Crucially, the original language Kuzemchak chooses to work with is not Hebrew, and is therefore itself only an imperfect derivation. The artist exacerbates this question of originality and authorship by combining technological means of production with manual labor. By handing over the task of translation to an algorithm and then merely reproducing its results by painstakingly copying them onto paper, she relinquishes any claim to an original authorial position, effectively alienating herself from her own work. The accuracy or inaccuracy of the translations will only be apparent to native speakers of the languages represented and not to the artist herself.  If the story of the tower narrates the descent of humanity into a cacophony of mutually unintelligible sounds, “Babel” does not reverse the process so much as intensify the effect of verbal confusion; no one can access the work’s full meaning.

Mona Tong, DUU VisArts committee member in charge of the exhibition, agrees with Kuzemchak’s assessment of her work. 

“‘Babel’ brings up an interesting discussion about language diversity and the power and authority of language,” she said.  
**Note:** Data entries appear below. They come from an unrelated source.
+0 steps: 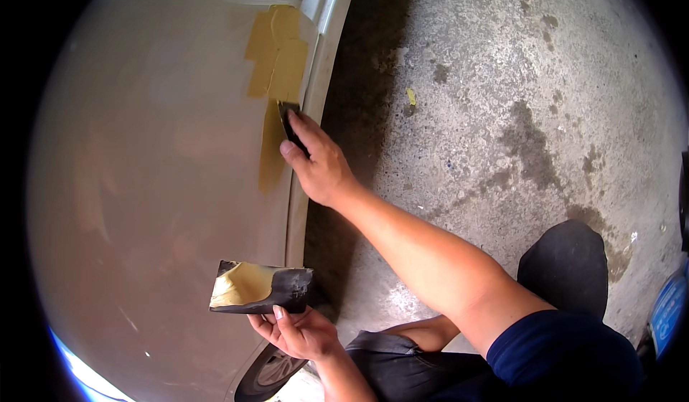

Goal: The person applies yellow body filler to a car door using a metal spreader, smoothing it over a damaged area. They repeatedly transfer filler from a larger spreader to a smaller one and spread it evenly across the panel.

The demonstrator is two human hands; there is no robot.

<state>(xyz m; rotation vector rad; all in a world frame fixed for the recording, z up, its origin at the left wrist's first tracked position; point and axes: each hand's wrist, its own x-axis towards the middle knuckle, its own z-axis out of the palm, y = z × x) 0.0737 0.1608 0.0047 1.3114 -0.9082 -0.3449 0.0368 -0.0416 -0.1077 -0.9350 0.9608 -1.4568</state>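
Putty (pixel 240 286) sits on the board (pixel 262 289) in the left hand (pixel 301 332)'s grip; right hand (pixel 316 162) grips a spreader (pixel 288 119).

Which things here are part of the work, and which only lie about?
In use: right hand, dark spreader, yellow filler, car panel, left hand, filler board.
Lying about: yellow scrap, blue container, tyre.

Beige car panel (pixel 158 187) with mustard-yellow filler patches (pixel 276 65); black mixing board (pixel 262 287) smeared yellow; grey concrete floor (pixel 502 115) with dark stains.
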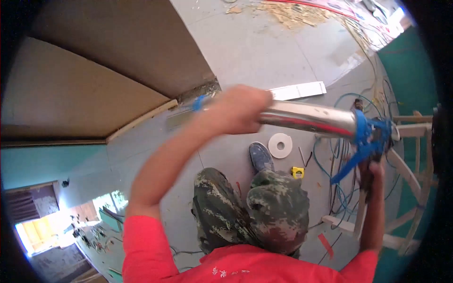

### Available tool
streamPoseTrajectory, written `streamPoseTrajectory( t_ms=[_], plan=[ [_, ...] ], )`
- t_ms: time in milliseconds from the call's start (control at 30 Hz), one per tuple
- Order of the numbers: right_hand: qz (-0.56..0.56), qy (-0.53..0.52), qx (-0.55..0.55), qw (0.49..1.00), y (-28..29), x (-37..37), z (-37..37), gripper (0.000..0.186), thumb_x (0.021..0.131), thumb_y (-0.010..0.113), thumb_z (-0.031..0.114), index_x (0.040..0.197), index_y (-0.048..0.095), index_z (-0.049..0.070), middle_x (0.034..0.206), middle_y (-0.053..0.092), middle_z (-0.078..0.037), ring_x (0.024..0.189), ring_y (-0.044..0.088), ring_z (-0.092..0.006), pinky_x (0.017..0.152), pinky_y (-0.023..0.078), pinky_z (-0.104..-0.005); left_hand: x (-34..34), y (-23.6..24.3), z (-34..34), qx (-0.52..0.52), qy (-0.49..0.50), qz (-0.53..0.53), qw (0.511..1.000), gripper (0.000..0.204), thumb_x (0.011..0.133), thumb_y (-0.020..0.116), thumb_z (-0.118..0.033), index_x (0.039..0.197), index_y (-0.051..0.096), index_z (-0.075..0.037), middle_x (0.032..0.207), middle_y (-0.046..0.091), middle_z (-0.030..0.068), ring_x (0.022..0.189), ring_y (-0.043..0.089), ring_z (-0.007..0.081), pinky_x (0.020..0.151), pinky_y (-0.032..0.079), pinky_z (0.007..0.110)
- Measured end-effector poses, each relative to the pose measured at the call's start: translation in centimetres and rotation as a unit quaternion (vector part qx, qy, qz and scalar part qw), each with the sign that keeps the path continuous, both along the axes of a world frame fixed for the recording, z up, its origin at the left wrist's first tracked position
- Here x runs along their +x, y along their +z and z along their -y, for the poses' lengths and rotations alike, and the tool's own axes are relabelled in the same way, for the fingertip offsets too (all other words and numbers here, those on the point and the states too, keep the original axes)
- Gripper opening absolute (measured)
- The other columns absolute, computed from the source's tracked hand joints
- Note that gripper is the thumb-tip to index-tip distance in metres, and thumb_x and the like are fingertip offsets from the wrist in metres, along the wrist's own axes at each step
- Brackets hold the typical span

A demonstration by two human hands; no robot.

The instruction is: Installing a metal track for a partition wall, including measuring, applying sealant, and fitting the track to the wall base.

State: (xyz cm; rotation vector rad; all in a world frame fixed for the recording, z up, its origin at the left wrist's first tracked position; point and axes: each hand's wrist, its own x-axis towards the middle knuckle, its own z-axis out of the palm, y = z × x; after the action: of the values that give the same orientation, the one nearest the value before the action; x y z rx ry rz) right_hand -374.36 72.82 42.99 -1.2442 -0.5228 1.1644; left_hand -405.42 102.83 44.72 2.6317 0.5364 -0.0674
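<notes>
Gripping left hand [243,108]: clamped around silver-barrelled caulking gun [309,118]
Right hand [370,172]: beside blue trigger [349,165]; closure not discernible

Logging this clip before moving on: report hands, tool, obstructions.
Left hand closed round silver caulking gun. Right hand by its blue trigger, grip partly hidden. Nothing visibly blocking; white roll, tape measure on floor below.
</notes>
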Motion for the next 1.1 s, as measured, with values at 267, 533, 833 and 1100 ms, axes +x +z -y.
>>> streamPoseTrajectory(
  t_ms=[267, 533, 833, 1100],
  plan=[
    [-0.245, -0.067, -0.069, 0.965, -2.8, -10.2, 7.4, 0.086, 0.080, 0.068, 0.039, 0.147, 0.022, 0.012, 0.117, 0.051, -0.012, 0.106, 0.051, -0.0294, 0.094, 0.040, -0.0498, 13.7, -18.5, 4.8, -0.003, -0.038, 0.321, 0.946, 0.022, 0.061, 0.071, -0.012, 0.079, 0.060, -0.015, 0.078, 0.059, 0.0022, 0.082, 0.059, 0.0230, 0.079, 0.044, 0.038],
    [-0.216, -0.149, 0.047, 0.964, -4.1, -4.3, 8.8, 0.079, 0.087, 0.061, 0.033, 0.149, 0.018, 0.013, 0.116, 0.051, -0.013, 0.101, 0.052, -0.0293, 0.097, 0.037, -0.0521, 22.8, -18.2, 4.8, -0.062, 0.086, 0.526, 0.844, 0.027, 0.074, 0.059, -0.006, 0.101, 0.057, -0.007, 0.102, 0.055, 0.0134, 0.102, 0.053, 0.0327, 0.094, 0.042, 0.042],
    [-0.119, -0.234, 0.084, 0.961, -6.5, -3.5, 5.0, 0.071, 0.090, 0.054, 0.026, 0.149, 0.017, 0.012, 0.104, 0.046, -0.010, 0.095, 0.050, -0.0246, 0.088, 0.041, -0.0484, 2.9, -29.1, 5.9, -0.130, 0.150, 0.232, 0.952, 0.037, 0.074, 0.061, 0.000, 0.111, 0.059, -0.005, 0.111, 0.057, 0.0176, 0.104, 0.054, 0.0364, 0.091, 0.044, 0.044],
    [-0.073, -0.271, 0.035, 0.959, -9.0, -3.0, 4.9, 0.068, 0.091, 0.052, 0.026, 0.147, 0.019, 0.006, 0.103, 0.050, -0.012, 0.091, 0.052, -0.0237, 0.084, 0.043, -0.0466, -10.1, -30.9, 8.3, -0.135, 0.260, 0.090, 0.952, 0.026, 0.079, 0.059, -0.001, 0.105, 0.061, -0.003, 0.106, 0.059, 0.0168, 0.101, 0.056, 0.0344, 0.090, 0.045, 0.041]
  ],
)
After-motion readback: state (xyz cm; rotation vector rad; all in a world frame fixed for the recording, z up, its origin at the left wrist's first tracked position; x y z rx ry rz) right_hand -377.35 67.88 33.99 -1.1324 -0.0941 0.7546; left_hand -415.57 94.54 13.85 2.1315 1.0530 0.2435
Given the sheer number of texts that become newly available on the Internet every year, it is no surprise that the translation service had been rapidly improving right up until the point when, in 2016, Google decided to replace the old system and employ an algorithm based on deep learning instead. Now, adaptive neural networks are trained to first extract and then present information from parallel corpora without recourse to an intermediary language. Nonetheless, Kuzemchak’s work, by making recording a moment in time, has lost none of its relevance. What she likes most about “Babel,” she explains, is the way it implicates viewers and invites them to ponder their own subject positions as well as their possible complicity in the power dynamics it stages.

“Even though you’re absent from the work that’s on the wall, you’re the governing force behind the piece," she said.